# [What is expected]
Nothing belongs in the answer except the lines of the material that include "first".
---------- Exercise inputs
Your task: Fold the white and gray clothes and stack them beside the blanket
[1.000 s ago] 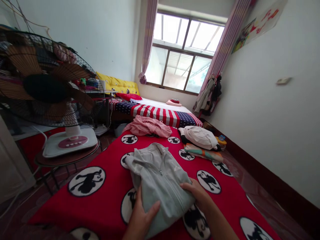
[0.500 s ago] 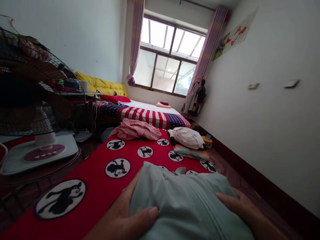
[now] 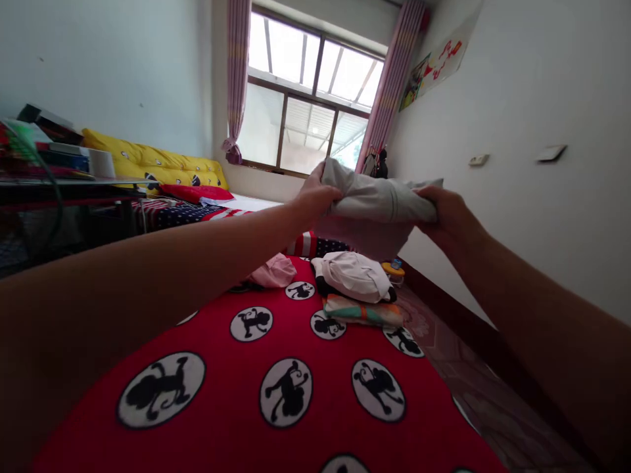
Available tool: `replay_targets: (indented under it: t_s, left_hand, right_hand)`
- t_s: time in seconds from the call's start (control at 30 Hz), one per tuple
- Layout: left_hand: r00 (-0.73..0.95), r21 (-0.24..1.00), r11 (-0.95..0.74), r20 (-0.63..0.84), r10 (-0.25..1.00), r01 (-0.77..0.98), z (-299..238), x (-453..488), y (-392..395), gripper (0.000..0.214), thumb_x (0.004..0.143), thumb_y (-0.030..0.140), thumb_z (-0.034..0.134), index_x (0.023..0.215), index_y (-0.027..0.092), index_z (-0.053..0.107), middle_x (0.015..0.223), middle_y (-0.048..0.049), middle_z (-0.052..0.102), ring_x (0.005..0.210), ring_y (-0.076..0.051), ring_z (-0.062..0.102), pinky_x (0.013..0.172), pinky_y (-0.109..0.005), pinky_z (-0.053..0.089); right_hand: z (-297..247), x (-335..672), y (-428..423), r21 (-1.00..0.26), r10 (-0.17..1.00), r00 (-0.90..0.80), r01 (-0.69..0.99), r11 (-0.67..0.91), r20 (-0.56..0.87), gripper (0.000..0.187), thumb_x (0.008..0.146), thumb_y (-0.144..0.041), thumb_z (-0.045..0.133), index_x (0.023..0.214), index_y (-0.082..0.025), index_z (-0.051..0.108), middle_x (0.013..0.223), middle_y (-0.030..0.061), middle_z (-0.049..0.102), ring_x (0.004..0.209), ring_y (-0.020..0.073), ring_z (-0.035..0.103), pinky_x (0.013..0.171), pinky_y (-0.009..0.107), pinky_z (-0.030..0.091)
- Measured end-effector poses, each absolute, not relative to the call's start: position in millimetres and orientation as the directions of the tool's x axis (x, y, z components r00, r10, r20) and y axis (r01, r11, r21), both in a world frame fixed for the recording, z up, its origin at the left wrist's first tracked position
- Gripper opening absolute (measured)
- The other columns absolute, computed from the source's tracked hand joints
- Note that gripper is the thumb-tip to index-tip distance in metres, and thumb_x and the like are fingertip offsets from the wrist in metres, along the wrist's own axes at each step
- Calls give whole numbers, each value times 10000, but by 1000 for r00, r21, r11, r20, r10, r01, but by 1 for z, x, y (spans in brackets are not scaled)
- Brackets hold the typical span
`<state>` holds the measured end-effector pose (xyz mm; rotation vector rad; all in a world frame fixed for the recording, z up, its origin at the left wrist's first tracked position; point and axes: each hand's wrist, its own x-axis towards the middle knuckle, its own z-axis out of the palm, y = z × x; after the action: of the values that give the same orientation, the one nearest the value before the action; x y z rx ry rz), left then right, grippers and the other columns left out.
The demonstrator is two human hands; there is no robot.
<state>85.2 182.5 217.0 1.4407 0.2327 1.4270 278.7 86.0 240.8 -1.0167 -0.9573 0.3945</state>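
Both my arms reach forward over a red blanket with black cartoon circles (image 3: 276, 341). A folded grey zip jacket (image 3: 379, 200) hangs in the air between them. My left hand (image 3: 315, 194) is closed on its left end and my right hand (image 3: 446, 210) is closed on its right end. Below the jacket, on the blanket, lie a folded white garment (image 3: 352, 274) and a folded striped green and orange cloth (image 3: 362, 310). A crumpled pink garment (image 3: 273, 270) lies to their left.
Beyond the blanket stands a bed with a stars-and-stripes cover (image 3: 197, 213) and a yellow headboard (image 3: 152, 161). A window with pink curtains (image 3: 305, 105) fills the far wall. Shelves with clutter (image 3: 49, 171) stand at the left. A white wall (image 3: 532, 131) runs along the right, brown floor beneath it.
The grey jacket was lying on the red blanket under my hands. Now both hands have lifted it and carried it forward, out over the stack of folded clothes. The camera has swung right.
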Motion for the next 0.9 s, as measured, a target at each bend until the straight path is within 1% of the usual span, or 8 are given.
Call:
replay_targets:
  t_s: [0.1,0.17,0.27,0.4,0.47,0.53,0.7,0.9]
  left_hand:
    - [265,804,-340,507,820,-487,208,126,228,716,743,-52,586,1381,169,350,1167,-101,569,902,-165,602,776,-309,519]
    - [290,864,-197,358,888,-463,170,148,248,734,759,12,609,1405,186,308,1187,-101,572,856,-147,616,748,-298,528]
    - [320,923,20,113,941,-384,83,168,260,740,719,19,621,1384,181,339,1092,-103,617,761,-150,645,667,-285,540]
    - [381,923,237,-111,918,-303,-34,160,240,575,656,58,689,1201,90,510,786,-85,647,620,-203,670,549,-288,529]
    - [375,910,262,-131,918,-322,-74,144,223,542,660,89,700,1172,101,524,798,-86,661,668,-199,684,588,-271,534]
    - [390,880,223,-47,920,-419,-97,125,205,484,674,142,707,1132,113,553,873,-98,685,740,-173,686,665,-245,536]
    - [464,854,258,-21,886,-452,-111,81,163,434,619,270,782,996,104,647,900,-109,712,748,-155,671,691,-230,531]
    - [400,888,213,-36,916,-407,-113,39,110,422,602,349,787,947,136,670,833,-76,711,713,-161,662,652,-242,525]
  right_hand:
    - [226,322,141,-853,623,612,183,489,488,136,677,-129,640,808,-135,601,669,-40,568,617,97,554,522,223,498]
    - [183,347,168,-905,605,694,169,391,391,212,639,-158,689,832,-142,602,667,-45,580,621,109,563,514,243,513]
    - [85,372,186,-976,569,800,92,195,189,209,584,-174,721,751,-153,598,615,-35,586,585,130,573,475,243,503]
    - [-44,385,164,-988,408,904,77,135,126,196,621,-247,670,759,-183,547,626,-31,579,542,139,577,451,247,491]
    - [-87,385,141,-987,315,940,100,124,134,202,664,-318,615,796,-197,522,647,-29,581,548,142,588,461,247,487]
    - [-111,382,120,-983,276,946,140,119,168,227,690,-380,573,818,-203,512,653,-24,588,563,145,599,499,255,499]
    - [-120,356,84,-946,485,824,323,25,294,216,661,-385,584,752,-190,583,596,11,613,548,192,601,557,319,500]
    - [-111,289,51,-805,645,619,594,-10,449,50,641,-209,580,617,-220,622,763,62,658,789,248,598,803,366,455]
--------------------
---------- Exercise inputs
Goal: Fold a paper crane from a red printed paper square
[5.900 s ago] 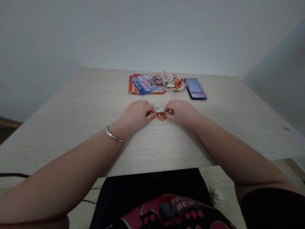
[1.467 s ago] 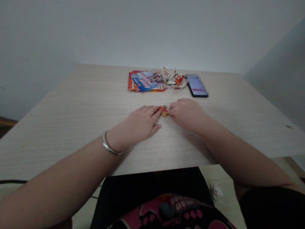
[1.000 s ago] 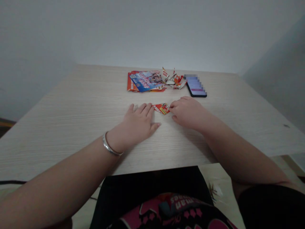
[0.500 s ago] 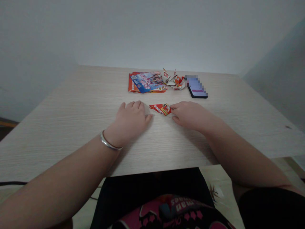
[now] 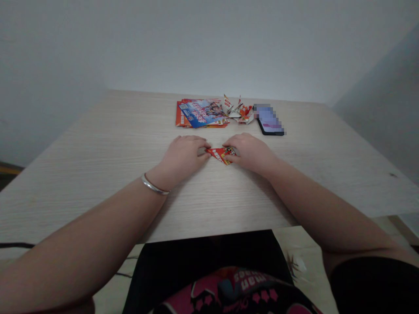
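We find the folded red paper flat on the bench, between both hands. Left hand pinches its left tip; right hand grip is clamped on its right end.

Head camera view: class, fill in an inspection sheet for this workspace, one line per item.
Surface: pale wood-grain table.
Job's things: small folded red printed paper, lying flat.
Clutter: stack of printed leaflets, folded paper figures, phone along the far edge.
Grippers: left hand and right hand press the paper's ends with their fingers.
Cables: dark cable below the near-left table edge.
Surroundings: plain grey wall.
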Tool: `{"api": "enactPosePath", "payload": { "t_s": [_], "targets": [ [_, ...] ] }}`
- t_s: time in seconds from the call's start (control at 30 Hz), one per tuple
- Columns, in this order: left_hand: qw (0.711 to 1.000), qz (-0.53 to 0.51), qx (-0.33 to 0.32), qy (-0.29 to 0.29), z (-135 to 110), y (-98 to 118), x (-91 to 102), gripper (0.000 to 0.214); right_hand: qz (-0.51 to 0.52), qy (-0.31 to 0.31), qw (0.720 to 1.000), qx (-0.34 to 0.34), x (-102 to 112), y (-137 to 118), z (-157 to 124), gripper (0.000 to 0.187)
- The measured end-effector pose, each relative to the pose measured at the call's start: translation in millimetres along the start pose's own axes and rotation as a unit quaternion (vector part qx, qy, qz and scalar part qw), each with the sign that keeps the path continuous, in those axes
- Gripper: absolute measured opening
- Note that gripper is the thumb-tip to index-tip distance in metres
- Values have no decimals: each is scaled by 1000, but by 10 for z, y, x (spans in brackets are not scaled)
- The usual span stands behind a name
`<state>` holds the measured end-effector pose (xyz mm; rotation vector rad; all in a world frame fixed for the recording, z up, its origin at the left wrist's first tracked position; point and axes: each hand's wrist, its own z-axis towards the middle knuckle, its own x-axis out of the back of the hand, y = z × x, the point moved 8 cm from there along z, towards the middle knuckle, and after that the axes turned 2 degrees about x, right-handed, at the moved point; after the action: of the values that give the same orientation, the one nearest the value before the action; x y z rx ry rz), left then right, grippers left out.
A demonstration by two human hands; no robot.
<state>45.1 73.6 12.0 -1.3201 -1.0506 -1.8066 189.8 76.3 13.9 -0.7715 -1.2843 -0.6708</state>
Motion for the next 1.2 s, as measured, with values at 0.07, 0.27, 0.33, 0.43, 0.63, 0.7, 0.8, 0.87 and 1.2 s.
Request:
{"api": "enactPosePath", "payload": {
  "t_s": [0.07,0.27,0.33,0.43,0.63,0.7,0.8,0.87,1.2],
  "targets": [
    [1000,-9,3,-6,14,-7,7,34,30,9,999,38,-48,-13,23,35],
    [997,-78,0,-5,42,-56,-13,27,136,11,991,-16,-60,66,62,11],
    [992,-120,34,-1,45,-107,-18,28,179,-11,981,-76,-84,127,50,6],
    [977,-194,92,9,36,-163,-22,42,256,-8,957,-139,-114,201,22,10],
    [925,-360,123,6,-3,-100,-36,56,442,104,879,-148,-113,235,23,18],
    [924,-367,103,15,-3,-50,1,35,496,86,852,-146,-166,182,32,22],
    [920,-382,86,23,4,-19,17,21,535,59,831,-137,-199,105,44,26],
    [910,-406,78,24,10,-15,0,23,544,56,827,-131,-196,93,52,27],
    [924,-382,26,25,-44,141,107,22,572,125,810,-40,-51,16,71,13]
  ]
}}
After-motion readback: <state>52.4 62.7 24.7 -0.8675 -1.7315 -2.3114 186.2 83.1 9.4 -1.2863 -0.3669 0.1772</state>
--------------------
# [Exercise output]
- Measured end-effector poses, each absolute, not relative to the call's start: position in millimetres and orientation as the directions of the tool's x axis (x, y, z components r00, r10, r20) and y axis (r01, r11, r21), both in a world frame fixed for the recording, z up, its origin at the left wrist's first tracked position
`<state>` holds the measured end-effector pose (xyz mm; rotation vector rad; all in a world frame fixed for the recording, z up, its origin at the left wrist's first tracked position; point and axes: each hand's wrist, its own x-axis towards the middle knuckle, its own z-axis out of the palm, y = z × x; after the action: of the values that give the same orientation, the one nearest the value before the action; x y z rx ry rz), left then right, grippers and the other columns left out.
`<state>` holds the measured end-effector pose (xyz mm; rotation vector rad; all in a world frame fixed for the recording, z up, its origin at the left wrist's first tracked position; point and axes: each hand's wrist, its own z-axis towards the middle knuckle, its own x-axis out of the back of the hand, y = z × x, the point moved 8 cm from there along z, towards the middle knuckle, and after that the axes turned 2 degrees about x, right-handed, at the moved point; after the action: of the values that give the same orientation, the one nearest the value before the action; x y z rx ry rz), left then right, grippers left out.

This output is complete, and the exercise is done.